* WHAT THE EXERCISE ASKS *
Exactly and only the lines below from the one containing "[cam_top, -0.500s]" down to the one containing "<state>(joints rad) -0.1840" are wanted, both included; please exclude every picture.

(Records excerpted from a collection)
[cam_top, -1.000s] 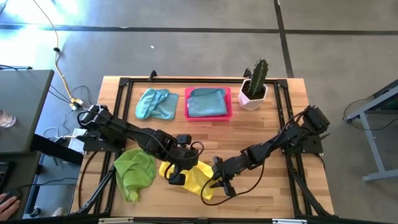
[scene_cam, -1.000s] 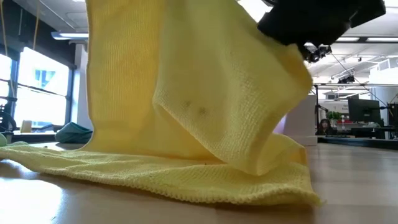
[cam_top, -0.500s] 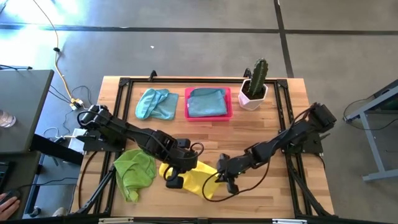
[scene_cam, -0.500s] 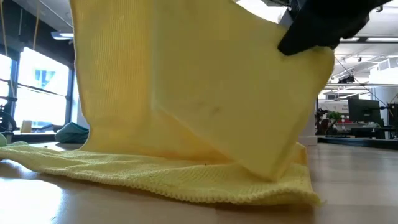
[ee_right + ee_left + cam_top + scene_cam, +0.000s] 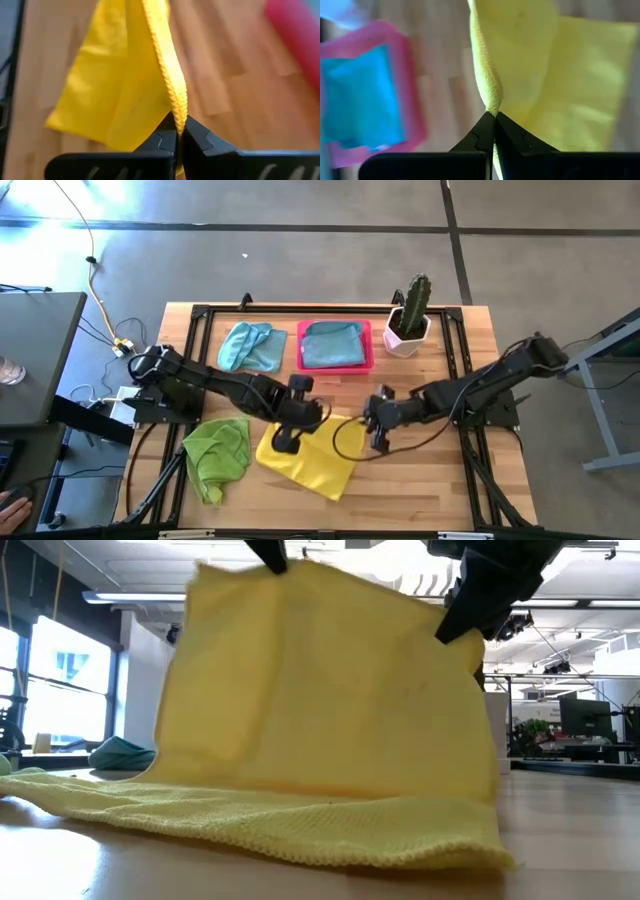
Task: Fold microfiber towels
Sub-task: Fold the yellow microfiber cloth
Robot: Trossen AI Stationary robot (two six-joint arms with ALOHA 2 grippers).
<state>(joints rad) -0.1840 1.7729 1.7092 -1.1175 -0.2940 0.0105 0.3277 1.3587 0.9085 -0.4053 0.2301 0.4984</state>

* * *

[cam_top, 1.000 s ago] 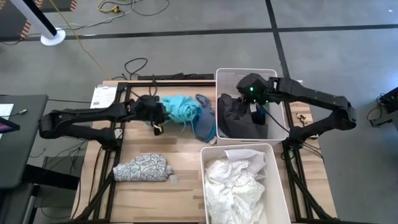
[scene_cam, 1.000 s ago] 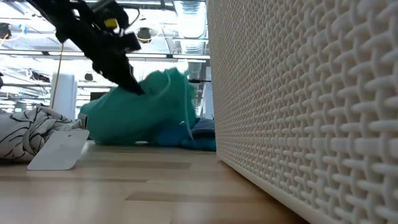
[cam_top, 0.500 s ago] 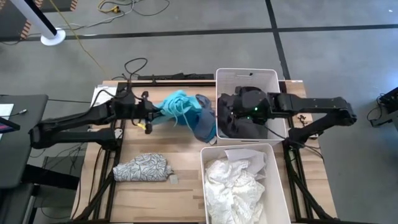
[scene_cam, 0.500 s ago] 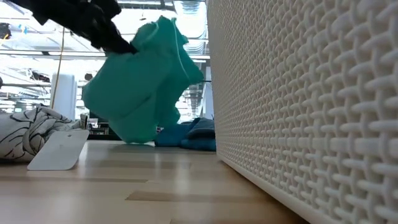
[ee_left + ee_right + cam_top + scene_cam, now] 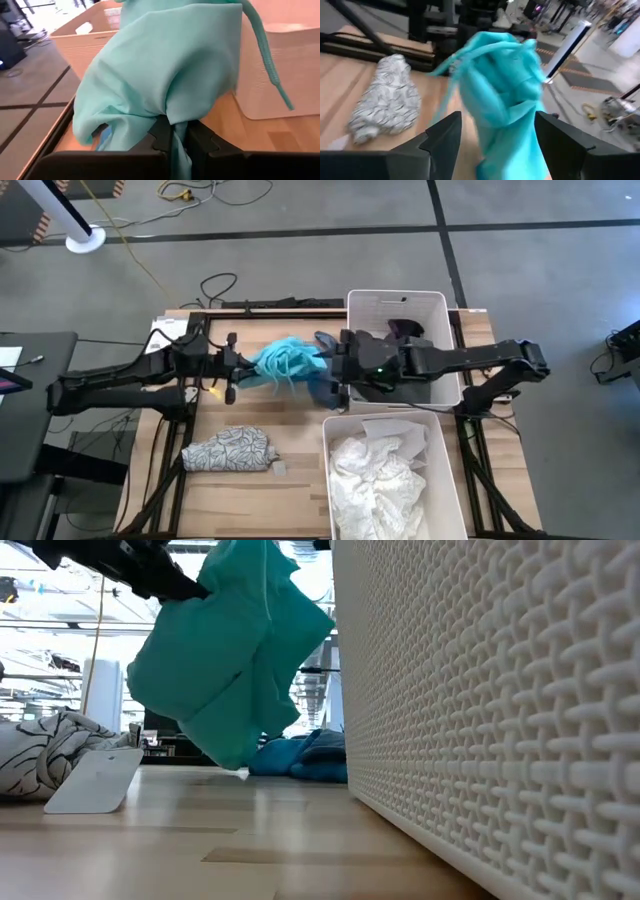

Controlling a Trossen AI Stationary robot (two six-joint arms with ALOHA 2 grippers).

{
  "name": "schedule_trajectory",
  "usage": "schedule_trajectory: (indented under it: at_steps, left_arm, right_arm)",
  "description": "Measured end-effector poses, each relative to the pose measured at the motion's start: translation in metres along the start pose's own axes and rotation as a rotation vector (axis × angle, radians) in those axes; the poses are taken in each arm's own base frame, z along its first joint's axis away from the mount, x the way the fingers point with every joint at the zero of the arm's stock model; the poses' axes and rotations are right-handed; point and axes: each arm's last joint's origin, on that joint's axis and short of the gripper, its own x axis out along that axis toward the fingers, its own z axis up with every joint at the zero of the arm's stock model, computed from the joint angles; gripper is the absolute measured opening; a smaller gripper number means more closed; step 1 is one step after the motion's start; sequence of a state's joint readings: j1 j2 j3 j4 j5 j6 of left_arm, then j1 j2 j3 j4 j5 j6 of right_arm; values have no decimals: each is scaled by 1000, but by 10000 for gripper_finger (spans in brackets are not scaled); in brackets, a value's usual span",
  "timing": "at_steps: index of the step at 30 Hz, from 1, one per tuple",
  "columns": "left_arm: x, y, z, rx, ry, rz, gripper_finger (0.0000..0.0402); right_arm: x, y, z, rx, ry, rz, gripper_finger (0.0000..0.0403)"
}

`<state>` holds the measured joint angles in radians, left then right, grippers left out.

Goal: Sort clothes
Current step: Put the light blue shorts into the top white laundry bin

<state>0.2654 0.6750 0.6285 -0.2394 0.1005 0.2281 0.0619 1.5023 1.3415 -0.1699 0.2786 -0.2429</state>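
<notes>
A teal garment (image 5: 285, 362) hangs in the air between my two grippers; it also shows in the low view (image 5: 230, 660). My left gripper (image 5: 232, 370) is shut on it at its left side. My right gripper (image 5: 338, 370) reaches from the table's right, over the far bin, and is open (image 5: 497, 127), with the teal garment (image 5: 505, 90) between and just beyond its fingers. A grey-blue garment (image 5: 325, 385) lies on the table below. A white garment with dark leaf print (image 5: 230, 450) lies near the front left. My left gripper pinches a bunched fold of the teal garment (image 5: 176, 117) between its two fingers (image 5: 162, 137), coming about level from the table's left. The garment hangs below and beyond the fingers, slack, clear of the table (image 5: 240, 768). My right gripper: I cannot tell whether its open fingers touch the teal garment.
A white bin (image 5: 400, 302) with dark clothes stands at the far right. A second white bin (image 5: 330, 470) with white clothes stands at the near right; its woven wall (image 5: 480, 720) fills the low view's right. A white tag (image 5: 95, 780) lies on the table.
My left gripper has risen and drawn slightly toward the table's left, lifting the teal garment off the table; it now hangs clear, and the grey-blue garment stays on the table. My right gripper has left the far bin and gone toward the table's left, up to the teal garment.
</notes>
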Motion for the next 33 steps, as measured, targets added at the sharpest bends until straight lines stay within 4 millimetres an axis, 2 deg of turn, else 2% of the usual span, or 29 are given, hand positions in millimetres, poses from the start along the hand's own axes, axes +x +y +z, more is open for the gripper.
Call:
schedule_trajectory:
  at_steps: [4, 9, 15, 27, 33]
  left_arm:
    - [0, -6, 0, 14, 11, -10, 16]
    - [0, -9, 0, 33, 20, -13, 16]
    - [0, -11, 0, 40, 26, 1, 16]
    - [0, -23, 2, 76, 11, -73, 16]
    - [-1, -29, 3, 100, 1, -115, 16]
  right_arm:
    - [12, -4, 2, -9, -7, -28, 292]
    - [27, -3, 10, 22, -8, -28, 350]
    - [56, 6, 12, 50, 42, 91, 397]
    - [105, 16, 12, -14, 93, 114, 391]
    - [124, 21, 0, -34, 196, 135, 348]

* WRITTEN SOLUTION *
[cam_top, -0.500s] 
[scene_cam, -0.500s] 
[ee_right + ee_left + cam_top + scene_cam, +0.000s] 
Task: Fold microfiber towels
Sub-task: Fold the yellow microfiber cloth
Robot: Trossen AI Stationary robot (two six-joint arms with ALOHA 2 grippers).
<state>(joints rad) -0.1840 1.7729 1.7092 -1.1175 -0.2940 0.0105 0.3277 1.3587 0.9085 -0.4053 0.2301 0.4984</state>

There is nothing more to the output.